The first Stanley Cup rioter to go to trial for breaching sentence conditions had been pulled over at a Vancouver police roadside check by chance, her trial heard Friday.
Camille Cacnio, 24, who was given a suspended sentence in September for looting two pairs of pants during the 2011 Stanley Cup riot, had been ordered to abide by an overnight curfew for the first year of her sentence.
It was the lightest sentence handed out to the four dozen adult rioters sentenced so far. And Cacnio, who lived in Richmond until recently, is one of 11 rioters Vancouver police have charged with breaching sentence conditions.
Cacnio was pulled over by police on Jan. 5, a Saturday, at 10: 20 p.m., 20 minutes past the time she was supposed to be at her Yaletown-area home.
She was driving eastbound on Powell Street when Const. Barry Selver pulled her over in the 900-block, near the drive-thru Starbucks outlet, because she was driving without her headlights turned on, an indicator for impaired driving.
Cacnio told Selver she had consumed no alcohol that night, but he said he detected a faint alcohol odour on her breath and asked her to take a breathalyzer test. She blew .009, well below the legal limit of .08.
Selver asked her why she had said she hadn't had any alcohol to drink and she replied she had drunk two margaritas with dinner three hours earlier but "she said she didn't think they counted."
When Selver ran her name through the police computer, he found her riot conviction and arrested her for breaking curfew.
Cacnio's Oldsmobile was towed because her boyfriend, who was with her, didn't have a driver's licence, Selver told the B.C. Provincial Court trial in Vancouver.
While she was in the back of the police car, she was swearing out the window at her boyfriend, "blaming him for the car being towed," Selver testified.
Cacnio, who was accompanied in court by her parents, made an exaggerated puzzled look during the officer's testimony.
Selver described her outfit that night - skirt and mesh stockings - as better suited to a night on the town than one on the couch.

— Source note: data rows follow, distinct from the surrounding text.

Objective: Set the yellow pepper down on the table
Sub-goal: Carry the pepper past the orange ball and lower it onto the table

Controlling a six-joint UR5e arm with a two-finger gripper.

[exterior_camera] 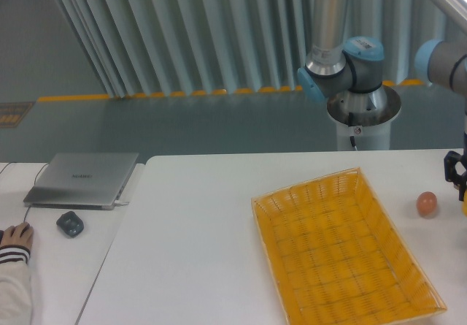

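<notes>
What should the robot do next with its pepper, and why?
Probably lower it straight down. The end effector sits at the frame's right edge, right of the basket and the orange ball, above the white table. Only a sliver of the yellow pepper shows.

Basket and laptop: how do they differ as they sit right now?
The basket is yellow-orange, woven and open-topped with raised walls; the laptop is grey, smooth, flat and shut. The basket lies on the table's right half with nothing in it; the laptop lies at the far left, with a small dark mouse in front of it. Both are rectangular and set at an angle.
</notes>
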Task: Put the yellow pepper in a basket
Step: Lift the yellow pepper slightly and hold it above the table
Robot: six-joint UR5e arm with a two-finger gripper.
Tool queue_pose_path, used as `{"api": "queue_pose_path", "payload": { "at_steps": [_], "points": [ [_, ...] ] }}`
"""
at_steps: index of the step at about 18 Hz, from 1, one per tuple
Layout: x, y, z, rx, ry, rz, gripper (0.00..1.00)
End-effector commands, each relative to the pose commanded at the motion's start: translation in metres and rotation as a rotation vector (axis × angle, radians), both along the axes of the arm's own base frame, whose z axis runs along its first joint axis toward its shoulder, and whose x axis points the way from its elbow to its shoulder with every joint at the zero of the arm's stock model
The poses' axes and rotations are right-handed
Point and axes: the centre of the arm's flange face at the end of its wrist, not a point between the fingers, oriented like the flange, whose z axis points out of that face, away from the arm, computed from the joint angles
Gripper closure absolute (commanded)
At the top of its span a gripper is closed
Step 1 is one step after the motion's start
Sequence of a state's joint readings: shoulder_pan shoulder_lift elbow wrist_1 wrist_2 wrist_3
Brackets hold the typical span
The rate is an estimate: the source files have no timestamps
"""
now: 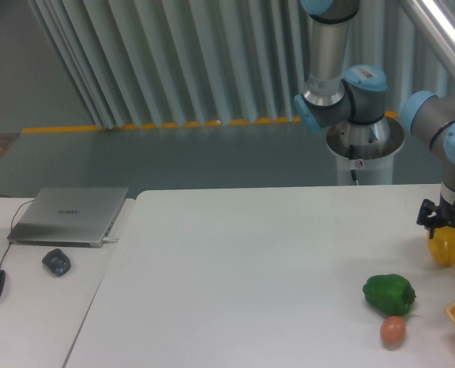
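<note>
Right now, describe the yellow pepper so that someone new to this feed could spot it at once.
Start at the white table and go to its far right edge, where the gripper comes down from the grey and blue arm. The yellow pepper sits directly under that gripper. It is the only bright yellow, glossy item there, set farther back than the green pepper and the small reddish-orange round item.

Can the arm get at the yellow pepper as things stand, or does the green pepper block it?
Probably yes. The gripper is already down on top of the yellow pepper, and the green pepper lies apart, nearer the camera, out of the way.
</note>
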State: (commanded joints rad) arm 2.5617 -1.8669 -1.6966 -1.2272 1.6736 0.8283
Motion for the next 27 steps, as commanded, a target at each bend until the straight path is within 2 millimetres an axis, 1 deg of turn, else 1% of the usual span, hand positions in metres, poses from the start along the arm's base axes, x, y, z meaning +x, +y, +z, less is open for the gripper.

Court heard she was only to be exempted from her curfew for a medical emergency or with written permission from her probation officer.
Prosecutor Daniel Porte asked if Cacnio showed any signs of medical distress that night.
"Not at all," said Selver.
He said she told him she couldn't have got a letter from her probation officer because he was out of town.
Cacnio was kept overnight in custody, where she was examined by nurse Jendra Gonzales.
Cacnio was tearful and her blood pressure tested high but she told the nurse she wasn't thinking of harming herself and therefore wasn't put on suicide watch, Gonzales testified.
Cacnio, who had been on antidepressants, told the nurse she hadn't taken any for a month.
Her lawyer, Jason Tarnow, said he would show evidence Cacnio had "lawful excuse" to be out past her curfew when the trial resumes for a second day in June.
Tarnow said Friday she was on her way to Burnaby to get her medication.
Before the trial started, Tarnow made an application to have the public, including media, banned from the courtroom because he argued it was up to Judge Maria Giardini to uphold society's " higher public morals" by preventing details of Cacnio's " delicate" medical condition from being made public.
Cacnio has been targeted by the media and online posters, who have hounded, harassed and bullied her, he said, since she was shown on video smiling as she stole the pants from Black and Lee's on June 15, 2011, the night rioters caused $4 million in damages.
"It's all because of 20 seconds of foolishness," he said. "She's become the face of the riot ....
"Her medical condition is nobody's business but her own," he told the court.
The prosecution made no submissions on the application.
Giardini dismissed the bid, ruling that banning the public from open court requires extraordinary circumstances. She also dismissed a secondary bid to order a publication ban for Cacnio's medical history details.
She noted "extremely" private details of accused persons and victims are disclosed in court every day.